Context
Backfilling the screenshot chain on leep-paint-collection/20260506-1440 after the 0.13.47 input-completeness pre-flight fix surfaced four cascading blockers. Task 1 (app-test-cases) succeeded — 4 validated Maestro recipes are now under 2-commcare/recipes/. Tasks 2 (app-screenshot-capture) and 3 (training-deck-build) are blocked by the four issues below. The first one is load-bearing; the other three are independent platform gaps that surfaced during the same run.
Filed as a single issue because they're discovered together; can be split into children if useful.

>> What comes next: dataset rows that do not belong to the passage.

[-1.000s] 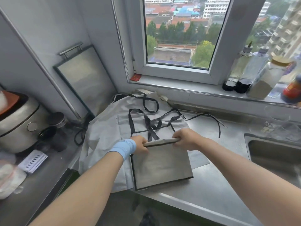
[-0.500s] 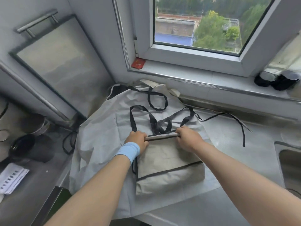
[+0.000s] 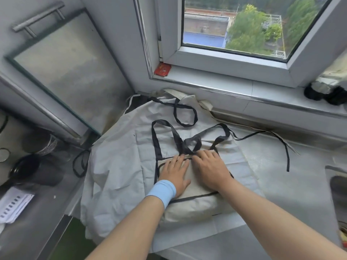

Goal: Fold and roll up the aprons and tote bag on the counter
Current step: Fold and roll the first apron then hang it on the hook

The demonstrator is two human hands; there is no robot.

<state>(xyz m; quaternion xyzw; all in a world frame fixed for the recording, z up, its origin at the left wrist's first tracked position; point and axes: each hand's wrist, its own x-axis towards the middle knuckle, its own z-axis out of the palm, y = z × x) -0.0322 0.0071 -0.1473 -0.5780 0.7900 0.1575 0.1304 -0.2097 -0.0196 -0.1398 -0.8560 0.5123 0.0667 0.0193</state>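
Observation:
A beige folded cloth piece with black trim (image 3: 191,207) lies on top of a pale grey apron (image 3: 116,169) spread over the steel counter. Black straps (image 3: 176,136) loop and cross just beyond the folded piece. My left hand (image 3: 173,173), with a light blue wristband, lies flat on the piece with fingers spread. My right hand (image 3: 210,168) presses flat beside it, fingertips at the far folded edge. Neither hand grips anything. Another cream fabric (image 3: 180,94) peeks out at the back by the wall.
A glass-fronted panel with a metal handle (image 3: 62,72) leans at the left. Dark cups (image 3: 30,169) and a paper (image 3: 13,203) sit on the left counter. A sink (image 3: 338,188) is at the right edge. Bottles (image 3: 326,89) stand on the window sill.
Both hands have let go of the rolled far edge and now lie flat on the folded piece. The camera has tilted down and closer.

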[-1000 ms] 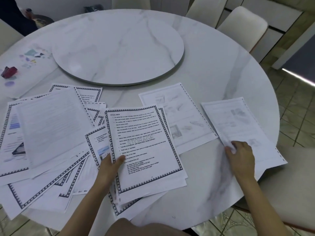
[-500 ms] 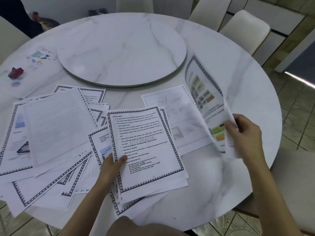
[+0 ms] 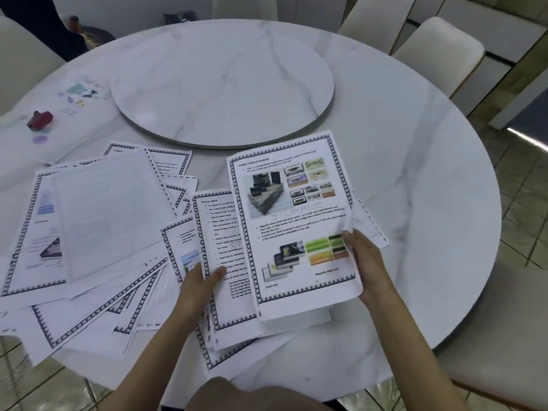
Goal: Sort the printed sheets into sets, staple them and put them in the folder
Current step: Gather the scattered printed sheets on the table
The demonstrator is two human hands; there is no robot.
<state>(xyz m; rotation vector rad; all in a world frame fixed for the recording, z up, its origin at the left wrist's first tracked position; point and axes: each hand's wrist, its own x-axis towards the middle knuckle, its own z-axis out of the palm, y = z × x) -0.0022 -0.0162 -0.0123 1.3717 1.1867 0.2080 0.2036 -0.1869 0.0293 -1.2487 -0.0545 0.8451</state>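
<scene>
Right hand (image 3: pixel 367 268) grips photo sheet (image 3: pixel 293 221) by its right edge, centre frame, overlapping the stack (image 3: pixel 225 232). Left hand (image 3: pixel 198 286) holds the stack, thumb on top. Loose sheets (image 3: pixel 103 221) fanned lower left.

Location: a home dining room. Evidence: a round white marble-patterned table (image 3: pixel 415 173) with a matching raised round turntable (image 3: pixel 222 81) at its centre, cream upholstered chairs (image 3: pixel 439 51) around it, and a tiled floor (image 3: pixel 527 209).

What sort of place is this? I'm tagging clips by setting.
Probably a home dining room: a round marble table with a central turntable, padded chairs around it, a tiled floor.
</scene>
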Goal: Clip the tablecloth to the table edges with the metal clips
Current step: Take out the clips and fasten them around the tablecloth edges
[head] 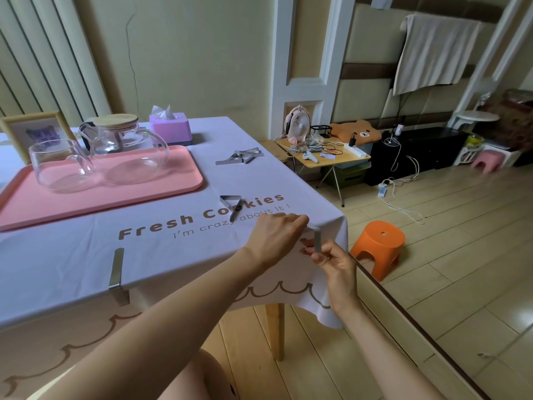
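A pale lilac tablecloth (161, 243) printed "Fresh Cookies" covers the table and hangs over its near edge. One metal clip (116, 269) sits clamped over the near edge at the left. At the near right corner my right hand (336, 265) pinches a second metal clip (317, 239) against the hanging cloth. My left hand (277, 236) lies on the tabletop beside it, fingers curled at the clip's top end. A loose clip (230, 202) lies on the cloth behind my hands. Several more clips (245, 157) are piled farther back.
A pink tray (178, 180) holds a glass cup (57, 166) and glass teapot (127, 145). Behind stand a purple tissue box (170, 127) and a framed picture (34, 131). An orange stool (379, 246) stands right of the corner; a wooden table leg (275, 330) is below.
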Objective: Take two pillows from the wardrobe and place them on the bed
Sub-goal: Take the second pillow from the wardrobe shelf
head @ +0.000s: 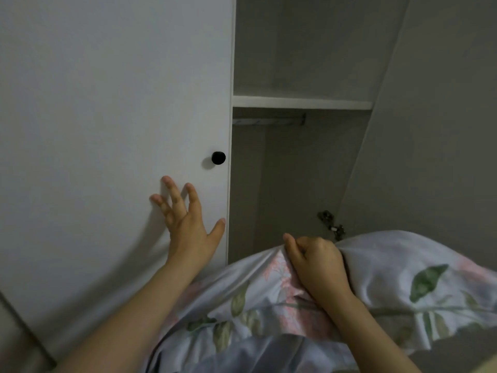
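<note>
A pillow [390, 286] in a pale blue cover with green leaves and pink flowers fills the lower right, in front of the open wardrobe [301, 168]. My right hand [314, 262] is shut on a bunched fold at the pillow's top edge. My left hand [185, 219] is open with fingers spread, resting flat against the closed white wardrobe door [107, 117], just below its black knob [218, 158]. A second pillow is not visible.
Inside the wardrobe a white shelf [301, 102] crosses above a hanging rail [269, 121]. The right door [430, 130] stands swung open, with a metal hinge [330, 222] just above the pillow.
</note>
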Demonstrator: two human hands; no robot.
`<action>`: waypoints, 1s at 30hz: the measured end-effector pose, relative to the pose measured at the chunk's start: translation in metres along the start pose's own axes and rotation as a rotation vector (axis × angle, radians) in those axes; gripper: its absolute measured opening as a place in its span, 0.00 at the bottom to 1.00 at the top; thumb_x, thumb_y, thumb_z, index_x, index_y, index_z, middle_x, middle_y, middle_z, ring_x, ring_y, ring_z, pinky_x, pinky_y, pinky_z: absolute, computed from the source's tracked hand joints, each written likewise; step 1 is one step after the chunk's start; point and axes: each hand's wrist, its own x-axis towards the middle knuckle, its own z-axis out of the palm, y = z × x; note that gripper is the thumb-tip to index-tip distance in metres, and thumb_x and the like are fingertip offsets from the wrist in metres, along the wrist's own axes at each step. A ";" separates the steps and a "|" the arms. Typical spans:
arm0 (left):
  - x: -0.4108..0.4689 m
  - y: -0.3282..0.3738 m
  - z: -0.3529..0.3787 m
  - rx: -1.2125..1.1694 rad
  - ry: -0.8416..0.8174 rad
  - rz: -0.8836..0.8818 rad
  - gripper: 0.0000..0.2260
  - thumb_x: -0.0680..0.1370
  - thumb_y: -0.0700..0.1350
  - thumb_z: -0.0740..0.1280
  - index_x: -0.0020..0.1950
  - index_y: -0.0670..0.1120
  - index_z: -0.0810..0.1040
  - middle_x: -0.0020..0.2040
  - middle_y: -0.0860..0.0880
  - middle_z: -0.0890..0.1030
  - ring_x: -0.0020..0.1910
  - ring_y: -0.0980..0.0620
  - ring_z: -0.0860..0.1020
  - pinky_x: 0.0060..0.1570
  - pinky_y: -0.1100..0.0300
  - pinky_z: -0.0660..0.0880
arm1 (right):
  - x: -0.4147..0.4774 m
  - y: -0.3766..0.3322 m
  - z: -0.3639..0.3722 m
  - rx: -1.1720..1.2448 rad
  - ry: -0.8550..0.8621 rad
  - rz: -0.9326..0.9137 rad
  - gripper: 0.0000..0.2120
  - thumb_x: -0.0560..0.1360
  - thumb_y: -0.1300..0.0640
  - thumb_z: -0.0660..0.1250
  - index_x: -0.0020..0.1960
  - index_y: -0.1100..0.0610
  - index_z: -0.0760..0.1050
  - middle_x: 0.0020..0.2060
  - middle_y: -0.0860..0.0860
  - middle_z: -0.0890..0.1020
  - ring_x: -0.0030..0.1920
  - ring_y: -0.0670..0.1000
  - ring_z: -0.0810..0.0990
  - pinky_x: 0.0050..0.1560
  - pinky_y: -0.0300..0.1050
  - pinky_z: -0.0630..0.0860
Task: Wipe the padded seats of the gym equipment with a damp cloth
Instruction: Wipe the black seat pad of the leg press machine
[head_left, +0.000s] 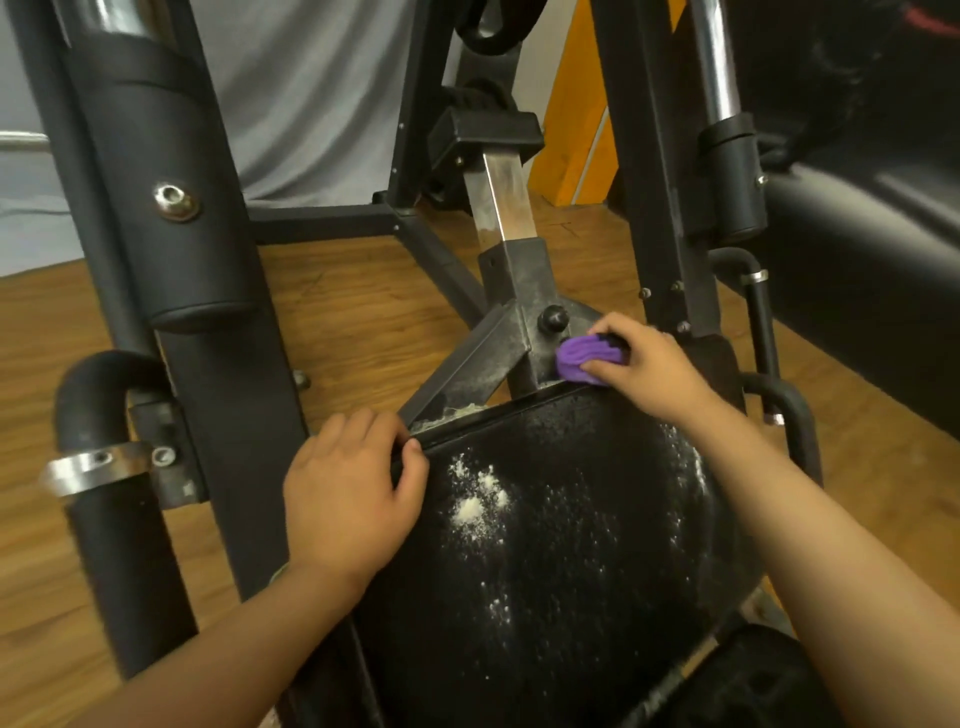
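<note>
A black padded seat (561, 571) fills the lower middle, speckled with white powder, thickest near its left side. My right hand (649, 369) grips a bunched purple cloth (584, 358) at the seat's far edge, against the metal seat post bracket. My left hand (353, 493) holds the seat's far left corner, fingers curled over its edge.
The steel seat post (506, 208) rises behind the seat. A black frame upright with a padded roller (171, 208) stands at the left, a curved black handle (104, 467) below it. Another upright (660, 182) and a black pad (872, 234) stand at the right. Wooden floor lies around.
</note>
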 end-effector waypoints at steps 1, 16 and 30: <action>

🚨 1. Connect → Learn handoff fails on the AVD ("Failed to start learning")
Symptom
On the local AVD running Connect (post-claim, LEEP opp visible in claimed list), tapping btn_start on the LEEP opp detail produces an on-screen banner reading "Failed to start learning". Reproduces consistently. Both J1 (Deliver smoke) and J4 (Learn smoke) recipes depend on entering the Learn app first, so neither can capture screenshots.
Local evidence PNG: /tmp/ace-screenshots/leep-paint-collection-20260506-1440/_probe-start2/after-tap-start-by-point.png.
Where
Connect Android client → CCHQ Learn-app fetch → in-device launch path. The Connect opportunity is correctly wired to the released CCHQ apps:
- Connect opp
f14d8c5d-8859-4d0c-8952-8a6a30d06c43 has learn_app.cc_app_id = 0506ae3aae3c4d73ab92e329e5d843a0 and deliver_app.cc_app_id = 76266ff1fce44a859ffa2a395797b7c5 (verified via connect_get_opportunity).
- Phase 2 reported both apps released to v1 with build IDs
5b9443748d2a4b26a4826aff14a80741 (Learn) / d301692229064f6ab765638517234476 (Deliver).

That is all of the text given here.